8. Dylan recovered from his tantrum them proceeded to ask me 100 questions all with the follow-up question of “why?” as we made our way through the store I resorted to an annoyed “I don’t know” because I got sick of answering them. I officially lost my patience.
9. We stopped at the library to fax something. When I told Dylan we weren’t getting any new books (because we have a stack at home) he flopped on the floor and yelled, “But I want some, I want some, I want some!” I picked him up to leave, but still managed to see the stank eye given to me by the librarian.
10. For lunch, I served Dylan a piece of leftover pizza. It was homemade, but I did not include any fruits or veggies because I didn’t feel like getting any out and I just wanted to get to nap time. He asked me more “why” questions. I gave him more “I don’t know” answers.
11. I told Dylan it was nap time and he began to cry and ask for his dad. I said, “I wish dad was here too” in a less-than-pleasant-tone… then I felt crappy.
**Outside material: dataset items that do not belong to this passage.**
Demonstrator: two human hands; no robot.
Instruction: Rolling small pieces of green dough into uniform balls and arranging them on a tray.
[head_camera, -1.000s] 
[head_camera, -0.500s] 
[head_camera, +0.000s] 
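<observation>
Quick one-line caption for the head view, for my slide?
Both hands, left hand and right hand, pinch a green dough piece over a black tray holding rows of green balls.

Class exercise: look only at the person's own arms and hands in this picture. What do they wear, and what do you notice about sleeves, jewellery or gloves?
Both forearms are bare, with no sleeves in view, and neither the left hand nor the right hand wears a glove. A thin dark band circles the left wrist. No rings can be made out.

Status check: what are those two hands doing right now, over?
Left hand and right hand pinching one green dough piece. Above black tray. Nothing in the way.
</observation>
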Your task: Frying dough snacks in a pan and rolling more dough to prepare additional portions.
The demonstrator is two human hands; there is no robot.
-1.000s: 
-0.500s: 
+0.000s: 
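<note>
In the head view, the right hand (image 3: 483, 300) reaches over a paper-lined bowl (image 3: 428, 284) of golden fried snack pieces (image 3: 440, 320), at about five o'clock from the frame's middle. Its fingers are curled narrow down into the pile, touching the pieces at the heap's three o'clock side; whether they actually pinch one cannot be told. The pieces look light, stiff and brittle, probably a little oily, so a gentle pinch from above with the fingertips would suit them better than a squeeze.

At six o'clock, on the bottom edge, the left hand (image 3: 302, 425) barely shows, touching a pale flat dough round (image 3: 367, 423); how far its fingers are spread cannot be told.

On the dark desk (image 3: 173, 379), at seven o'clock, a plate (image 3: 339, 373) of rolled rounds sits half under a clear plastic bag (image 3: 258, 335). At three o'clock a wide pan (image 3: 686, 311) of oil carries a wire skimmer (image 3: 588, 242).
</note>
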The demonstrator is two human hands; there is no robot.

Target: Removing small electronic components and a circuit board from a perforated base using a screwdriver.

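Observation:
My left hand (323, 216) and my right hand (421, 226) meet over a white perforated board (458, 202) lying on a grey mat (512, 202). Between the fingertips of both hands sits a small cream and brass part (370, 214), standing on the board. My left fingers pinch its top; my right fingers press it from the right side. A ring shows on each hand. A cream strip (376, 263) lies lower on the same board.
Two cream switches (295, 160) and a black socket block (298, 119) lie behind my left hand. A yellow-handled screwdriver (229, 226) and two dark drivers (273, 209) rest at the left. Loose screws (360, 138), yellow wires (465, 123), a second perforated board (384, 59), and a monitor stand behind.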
***So first, when I sat down to write this list I immediately thought, “oh, I guess there weren’t AS many horrible moments as I originally thought,” which I think is an important point. We dwell on a tantrum or a harsh word that we later feel guilty about, but in doing that we overlook the good pieces of the day. Here’s the same day with a different focus:
1. Last night Dylan had tons of fun playing (naked) in his pool. He’s getting so much more confident in the water and is fun to watch. It was hot this week and he was exhausted so he went to bed early. We all know toddlers have the weirdest eating pattern so I’m not going to lose sleep about the missed dinner, but make sure he eats a solid breakfast.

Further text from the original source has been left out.